Fig. 3: Substrate C-tail samples EMC before translocation.
From: EMC rectifies the topology of multipass membrane proteins
a, The 23L-SQS reporter (top) consists of a short translocated N-tail, a first TMD made of 23 leucine residues, an ~100 amino acid cytosolic loop, a second TMD and flanking sequences from SQS and a short translocated C-tail. Both terminal tails have glycosylation sites to monitor translocation. 35S-methionine labeled 23L-SQS was translated in the presence of SPCs derived from ΔEMC cells or cells expressing variants of EMC3 (WT, Mcyt-1-S and R31A). Products with different glycosylation states are indicated. Quantification of three independent experiments (mean ± s.d.) is plotted. C-tail translocation is determined as the per cent of glycosylated products that contains two glycans. b, 35S-methionine-labeled 23L-SQS without or with a single cysteine within the C-tail, translated in the presence of SPCs derived from ΔEMC (ΔE) cells or cells expressing EMC3-216C (in which a single cysteine is introduced into cysteine-free EMC3 at residue 216 located in its cytosolic vestibule)6. One aliquot was analyzed directly (−BMH) and another was treated with BMH. Crosslinked samples were analyzed directly (+BMH) or after EMC3 denaturing immunoprecipitation via FLAG tag (+BMH EMC3 denat. IP). The positions of 23L-SQS with zero, one or two glycans, and crosslinks between 23L-SQS and EMC3 or lumenal proteins are indicated.
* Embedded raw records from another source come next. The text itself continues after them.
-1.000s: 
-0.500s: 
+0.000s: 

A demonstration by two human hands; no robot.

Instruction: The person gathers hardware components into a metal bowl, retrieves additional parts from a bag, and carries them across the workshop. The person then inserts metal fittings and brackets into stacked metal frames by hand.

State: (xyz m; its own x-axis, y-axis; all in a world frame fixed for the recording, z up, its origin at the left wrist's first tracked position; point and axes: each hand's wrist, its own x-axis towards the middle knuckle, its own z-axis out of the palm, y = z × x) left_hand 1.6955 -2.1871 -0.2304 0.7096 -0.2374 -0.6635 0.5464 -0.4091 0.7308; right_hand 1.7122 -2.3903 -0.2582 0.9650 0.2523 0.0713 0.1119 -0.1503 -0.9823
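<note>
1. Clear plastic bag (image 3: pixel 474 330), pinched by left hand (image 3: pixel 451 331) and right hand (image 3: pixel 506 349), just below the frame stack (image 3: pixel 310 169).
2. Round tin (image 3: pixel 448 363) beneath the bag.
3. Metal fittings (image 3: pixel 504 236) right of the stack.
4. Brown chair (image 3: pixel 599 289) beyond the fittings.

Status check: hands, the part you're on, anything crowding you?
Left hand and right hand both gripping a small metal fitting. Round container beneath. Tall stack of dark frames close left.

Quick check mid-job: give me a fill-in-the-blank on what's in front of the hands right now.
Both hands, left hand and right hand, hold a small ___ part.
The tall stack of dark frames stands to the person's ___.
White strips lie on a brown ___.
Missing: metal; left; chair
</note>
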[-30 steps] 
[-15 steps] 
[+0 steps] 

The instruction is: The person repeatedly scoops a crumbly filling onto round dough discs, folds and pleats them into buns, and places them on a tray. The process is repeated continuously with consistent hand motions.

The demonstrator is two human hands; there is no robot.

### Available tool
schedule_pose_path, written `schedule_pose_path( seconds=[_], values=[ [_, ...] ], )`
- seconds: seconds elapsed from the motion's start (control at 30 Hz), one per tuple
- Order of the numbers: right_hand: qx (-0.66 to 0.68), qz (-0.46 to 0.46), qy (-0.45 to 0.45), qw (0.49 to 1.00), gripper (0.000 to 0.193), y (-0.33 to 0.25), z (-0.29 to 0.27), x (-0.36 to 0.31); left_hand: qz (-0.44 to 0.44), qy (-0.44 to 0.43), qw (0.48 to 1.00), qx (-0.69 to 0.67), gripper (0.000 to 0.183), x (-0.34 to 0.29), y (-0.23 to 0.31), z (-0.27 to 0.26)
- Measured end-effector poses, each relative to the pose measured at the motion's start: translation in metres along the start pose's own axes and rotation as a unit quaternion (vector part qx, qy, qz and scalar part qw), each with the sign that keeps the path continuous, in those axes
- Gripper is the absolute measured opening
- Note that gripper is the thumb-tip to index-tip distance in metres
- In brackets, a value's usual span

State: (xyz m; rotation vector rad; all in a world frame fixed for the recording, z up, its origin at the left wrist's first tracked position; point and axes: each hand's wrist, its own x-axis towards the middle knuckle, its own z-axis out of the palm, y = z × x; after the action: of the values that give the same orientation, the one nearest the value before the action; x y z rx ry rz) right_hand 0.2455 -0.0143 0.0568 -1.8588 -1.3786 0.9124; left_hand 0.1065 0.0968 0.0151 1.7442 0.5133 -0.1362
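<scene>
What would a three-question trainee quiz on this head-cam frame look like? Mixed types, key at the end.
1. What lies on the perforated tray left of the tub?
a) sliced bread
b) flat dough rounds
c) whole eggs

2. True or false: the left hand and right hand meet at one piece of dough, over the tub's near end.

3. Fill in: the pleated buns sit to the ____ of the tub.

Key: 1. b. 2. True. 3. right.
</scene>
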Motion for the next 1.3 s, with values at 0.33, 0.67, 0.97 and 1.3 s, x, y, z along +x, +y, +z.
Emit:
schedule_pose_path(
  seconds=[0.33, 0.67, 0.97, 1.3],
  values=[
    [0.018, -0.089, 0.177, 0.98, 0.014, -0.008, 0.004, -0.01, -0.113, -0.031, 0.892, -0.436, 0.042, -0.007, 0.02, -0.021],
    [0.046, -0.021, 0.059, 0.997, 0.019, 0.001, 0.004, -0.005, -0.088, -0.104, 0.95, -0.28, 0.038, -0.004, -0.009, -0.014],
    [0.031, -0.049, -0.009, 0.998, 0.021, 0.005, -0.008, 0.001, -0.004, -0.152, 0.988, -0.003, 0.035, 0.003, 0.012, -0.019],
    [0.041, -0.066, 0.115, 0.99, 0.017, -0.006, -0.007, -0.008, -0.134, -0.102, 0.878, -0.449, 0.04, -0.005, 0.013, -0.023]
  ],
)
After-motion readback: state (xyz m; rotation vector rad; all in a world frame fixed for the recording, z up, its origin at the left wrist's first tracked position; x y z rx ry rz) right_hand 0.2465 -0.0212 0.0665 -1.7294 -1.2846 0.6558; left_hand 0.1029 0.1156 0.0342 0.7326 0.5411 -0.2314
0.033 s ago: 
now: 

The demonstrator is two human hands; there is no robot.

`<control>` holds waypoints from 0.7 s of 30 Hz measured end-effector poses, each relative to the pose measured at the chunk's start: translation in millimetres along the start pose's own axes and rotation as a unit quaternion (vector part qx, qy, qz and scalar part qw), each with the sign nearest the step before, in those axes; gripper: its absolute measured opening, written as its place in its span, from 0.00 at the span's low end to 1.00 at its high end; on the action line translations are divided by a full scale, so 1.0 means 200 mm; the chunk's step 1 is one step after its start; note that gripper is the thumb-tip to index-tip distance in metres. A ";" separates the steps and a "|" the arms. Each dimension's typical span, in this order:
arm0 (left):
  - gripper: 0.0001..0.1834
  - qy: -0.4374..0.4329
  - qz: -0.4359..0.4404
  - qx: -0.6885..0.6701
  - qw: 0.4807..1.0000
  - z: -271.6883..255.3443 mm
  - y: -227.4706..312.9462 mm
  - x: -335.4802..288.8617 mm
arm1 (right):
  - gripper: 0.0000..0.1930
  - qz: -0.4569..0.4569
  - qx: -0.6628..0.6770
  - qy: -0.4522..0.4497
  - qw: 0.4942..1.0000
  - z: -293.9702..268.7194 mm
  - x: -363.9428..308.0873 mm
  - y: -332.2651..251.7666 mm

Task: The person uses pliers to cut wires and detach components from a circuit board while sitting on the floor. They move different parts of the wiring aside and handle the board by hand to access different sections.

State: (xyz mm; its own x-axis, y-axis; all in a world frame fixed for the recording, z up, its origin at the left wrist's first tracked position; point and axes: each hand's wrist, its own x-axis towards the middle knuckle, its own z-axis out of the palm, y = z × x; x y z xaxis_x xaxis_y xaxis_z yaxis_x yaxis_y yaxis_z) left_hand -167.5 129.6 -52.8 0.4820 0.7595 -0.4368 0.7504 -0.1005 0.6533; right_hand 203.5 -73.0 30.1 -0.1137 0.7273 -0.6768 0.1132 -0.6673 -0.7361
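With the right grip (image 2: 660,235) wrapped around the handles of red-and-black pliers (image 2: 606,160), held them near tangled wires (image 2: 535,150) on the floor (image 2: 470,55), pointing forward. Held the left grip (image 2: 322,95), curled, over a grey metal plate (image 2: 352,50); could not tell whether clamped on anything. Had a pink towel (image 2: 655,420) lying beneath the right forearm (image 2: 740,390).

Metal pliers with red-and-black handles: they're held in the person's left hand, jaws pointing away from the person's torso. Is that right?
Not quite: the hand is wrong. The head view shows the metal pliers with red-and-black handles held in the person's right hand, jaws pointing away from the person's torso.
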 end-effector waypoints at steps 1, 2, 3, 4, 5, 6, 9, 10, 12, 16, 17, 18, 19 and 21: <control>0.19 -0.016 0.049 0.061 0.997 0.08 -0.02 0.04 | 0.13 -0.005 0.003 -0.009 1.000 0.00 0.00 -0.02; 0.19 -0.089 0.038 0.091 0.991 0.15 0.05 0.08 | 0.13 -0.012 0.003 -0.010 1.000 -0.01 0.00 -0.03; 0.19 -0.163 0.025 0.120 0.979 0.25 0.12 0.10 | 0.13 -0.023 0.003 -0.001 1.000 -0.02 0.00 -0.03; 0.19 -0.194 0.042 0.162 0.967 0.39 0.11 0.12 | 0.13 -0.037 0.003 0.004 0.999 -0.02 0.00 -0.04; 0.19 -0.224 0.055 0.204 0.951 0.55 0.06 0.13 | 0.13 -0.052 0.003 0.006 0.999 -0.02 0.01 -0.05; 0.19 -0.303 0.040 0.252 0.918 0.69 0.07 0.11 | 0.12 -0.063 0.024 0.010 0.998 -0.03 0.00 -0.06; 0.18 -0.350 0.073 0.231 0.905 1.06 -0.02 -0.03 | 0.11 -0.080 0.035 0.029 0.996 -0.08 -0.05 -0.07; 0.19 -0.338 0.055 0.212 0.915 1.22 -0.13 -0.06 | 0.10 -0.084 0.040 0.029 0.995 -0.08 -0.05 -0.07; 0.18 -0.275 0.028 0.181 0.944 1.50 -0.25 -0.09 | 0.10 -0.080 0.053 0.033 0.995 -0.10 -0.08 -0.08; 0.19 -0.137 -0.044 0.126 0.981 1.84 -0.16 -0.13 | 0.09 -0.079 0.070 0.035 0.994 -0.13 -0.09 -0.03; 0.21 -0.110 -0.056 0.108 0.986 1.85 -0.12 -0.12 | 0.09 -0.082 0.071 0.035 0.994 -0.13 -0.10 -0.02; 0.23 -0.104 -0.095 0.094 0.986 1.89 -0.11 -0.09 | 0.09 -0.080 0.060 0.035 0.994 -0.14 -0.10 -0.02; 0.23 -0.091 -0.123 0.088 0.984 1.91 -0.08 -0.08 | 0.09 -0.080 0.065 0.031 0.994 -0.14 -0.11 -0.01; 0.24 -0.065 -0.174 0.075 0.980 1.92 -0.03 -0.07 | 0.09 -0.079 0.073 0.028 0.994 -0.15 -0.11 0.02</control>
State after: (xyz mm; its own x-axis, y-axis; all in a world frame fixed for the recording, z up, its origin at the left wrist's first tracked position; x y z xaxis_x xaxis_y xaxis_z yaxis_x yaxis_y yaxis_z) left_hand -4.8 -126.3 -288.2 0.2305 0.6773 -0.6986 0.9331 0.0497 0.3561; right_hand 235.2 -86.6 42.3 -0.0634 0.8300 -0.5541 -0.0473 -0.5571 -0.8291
Lanes containing EMC3 crosslinks were digested with PNGase F to confirm that the crosslinks contain either zero or one glycan and hence are not crosslinks to fully translocated double-glycosylated 23L-SQS. c, 35S-methionine-labeled 23L-SQS containing a single cysteine within the C-tail or the SQS TMD, translated in the presence of EMC3-216C SPCs and analyzed similarly to b. d, 35S-methionine-labeled 23L-SQS without or with a single Bpa incorporated within the C-tail (through an amber suppression system) was translated in the presence of SPCs derived from WT or ΔE cells. One aliquot was analyzed directly (−UV) and another was subjected to UV crosslinking. Crosslinked samples were analyzed after EMC3 denaturing immunoprecipitation via FLAG tag (+UV EMC3 denat. IP). Labeling is similar to b.